Beautiful. The place and the photos. Well done!
Good place for excellent photos. Nice set.
I take another that got too dark, but after doing some black magic with the "Levels" tools...
Well, probably today or tomorrow it will rain (polar cold front reaching Brazil in the next days), and that means red clouds/skies in the morning and afternoon.
I did some more fiddling... I should have asked for more photos...
This picture is from Out/2014, I did some fiddling with it in http://ipiccy.com/
I used a manual lens (Helios-44 58mm f/2) and... still need to do manual focus correctly (the ponytail is on focus, the eye, no).
Take a look at this "softfocus" tricks: http://blog.freepeople.com/2014/08/3-softfocus-lens-effects/
It appears to me that there's something between the flower and the camera, and the camera did the autofocus on the flower. Perhaps the foreground was too close to the lens to be focused, and the camera focused on the flower.
Every time you point a camera to something and acquires focus, there's only a part of the passage that will be on focus. We call this the in-focus region, and its length is the depth of focus and depth of field. The trick to get something blurred is making the focus such that the thing we get blurred is outside the in-focus region.
There are a lot to learn here, but the basic to get shallow depth of field is:
1. use long lenses. Short tele is enough (80mm or more). Long tele will force you to use a walkie-talkie to communicate with the subject (more than 400mm).
2. use wide aperture. A bigger aperture can compensate for a shorter lens - but within certain limits.
3. get the closest you can to the subject, maintaining the background the farter possible.
You can use a shorter lens, like a 50mm, if you use a wide aperture (f/1.8) and keep the distances correct.
With autofocus there's a trick, you can choose the autofocus point the camera will use, in most models. But in certain modes, you can't do this. Refer to the camera's manual.
More experienced photographers can give you better advice, I only know this little.
After looking closely, I discovered that the photo is blurred - there was wind, and using the aperture f/11 resulted in low shutter speed...
I think I will up the ISO and do the pictures again, if this guy is still there (a lot of birds around - Sabia Laranjeira).
Someone filmed the flower opening. It closes every night.
http://www.youtube.com/watch?v=cEHidtyJss0
Found this guy today, during my lunch time.

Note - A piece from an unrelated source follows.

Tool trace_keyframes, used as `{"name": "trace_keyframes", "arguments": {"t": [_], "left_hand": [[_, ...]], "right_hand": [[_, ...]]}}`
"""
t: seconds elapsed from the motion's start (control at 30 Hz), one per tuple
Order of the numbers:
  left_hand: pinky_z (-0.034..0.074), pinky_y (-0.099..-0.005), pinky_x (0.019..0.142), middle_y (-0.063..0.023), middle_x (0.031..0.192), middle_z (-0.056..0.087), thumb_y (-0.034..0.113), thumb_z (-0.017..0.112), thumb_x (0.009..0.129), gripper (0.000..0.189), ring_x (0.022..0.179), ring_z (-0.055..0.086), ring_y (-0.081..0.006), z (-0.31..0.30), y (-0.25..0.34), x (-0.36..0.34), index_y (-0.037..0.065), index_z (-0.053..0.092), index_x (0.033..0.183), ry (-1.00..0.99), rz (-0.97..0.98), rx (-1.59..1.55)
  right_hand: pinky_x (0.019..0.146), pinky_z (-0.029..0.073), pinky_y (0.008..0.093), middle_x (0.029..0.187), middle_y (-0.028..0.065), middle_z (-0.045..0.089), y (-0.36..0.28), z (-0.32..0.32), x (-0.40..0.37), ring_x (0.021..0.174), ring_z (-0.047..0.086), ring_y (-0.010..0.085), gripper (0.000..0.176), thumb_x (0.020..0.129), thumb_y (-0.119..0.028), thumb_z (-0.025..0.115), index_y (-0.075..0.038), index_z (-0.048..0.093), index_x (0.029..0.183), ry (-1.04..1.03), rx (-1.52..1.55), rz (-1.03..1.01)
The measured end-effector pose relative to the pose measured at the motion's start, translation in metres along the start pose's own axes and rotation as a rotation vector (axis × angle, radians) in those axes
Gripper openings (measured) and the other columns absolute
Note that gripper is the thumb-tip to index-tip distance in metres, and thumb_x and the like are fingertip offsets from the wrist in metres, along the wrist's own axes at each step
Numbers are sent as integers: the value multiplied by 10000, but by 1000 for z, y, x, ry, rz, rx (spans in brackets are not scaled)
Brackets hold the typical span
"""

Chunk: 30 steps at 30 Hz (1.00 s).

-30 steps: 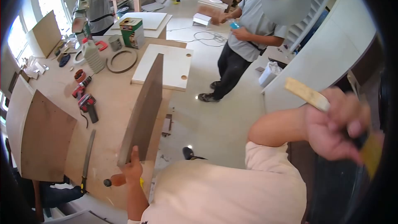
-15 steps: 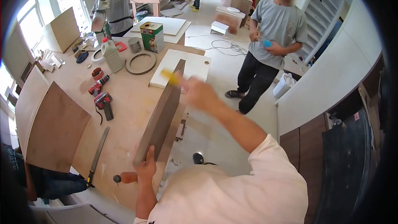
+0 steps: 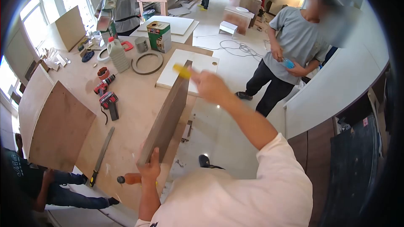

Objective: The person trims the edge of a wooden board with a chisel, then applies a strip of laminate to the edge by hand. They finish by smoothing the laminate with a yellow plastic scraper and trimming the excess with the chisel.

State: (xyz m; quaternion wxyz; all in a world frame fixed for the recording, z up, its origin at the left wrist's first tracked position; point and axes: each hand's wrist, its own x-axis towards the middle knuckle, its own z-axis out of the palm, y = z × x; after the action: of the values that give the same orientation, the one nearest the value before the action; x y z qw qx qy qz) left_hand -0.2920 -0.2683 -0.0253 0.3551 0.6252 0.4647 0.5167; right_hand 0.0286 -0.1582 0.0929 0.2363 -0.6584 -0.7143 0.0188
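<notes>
A long dark brown wooden board (image 3: 168, 111) stands on its narrow edge over the workbench's right side. At its near end my left hand (image 3: 150, 169) is closed around it, thumb up along the face and the other fingers mostly hidden. My right hand (image 3: 208, 87) is at the far end, closed on a small yellow tool (image 3: 182, 71). That tool lies against or just over the board's top edge; blur hides its exact kind. Close to my left wrist lies a bottle of orange-brown liquid (image 3: 132, 178). Left of the board rests a handsaw (image 3: 102, 157).
The workbench (image 3: 130, 134) holds a red drill (image 3: 104, 84), another red cordless tool (image 3: 109, 101), a white jug (image 3: 115, 54), a metal can (image 3: 159, 37) and a curved panel (image 3: 59, 130). A co-worker (image 3: 296, 42) stands right; cables (image 3: 240, 49) cross the floor.
My right hand and the yellow tool are slightly lower and further right in view. The whole view has shifted a little. The co-worker at right now has the head turned to the side.
</notes>
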Motion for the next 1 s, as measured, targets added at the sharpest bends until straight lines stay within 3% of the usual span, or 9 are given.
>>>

I think most people buy this kind of lens because of:
1. great bokeh/background blur. It has a big aperture, and that allows for some creamy background blur.
2. excellent performance in low light situations.
I'm not exactly an expert, but I think you should take advantage of it and do portrait in existing light.
As for the landscape and scenery, you have a cropped sensor camera, and that means that you will get the equivalent angle of view of a 80mm lens in a full-frame. In other words, a 50mm in a cropped sensor camera will funcion as a short tele. Not very good for landscape and scenery, but as always, you can get over limitations with creativity.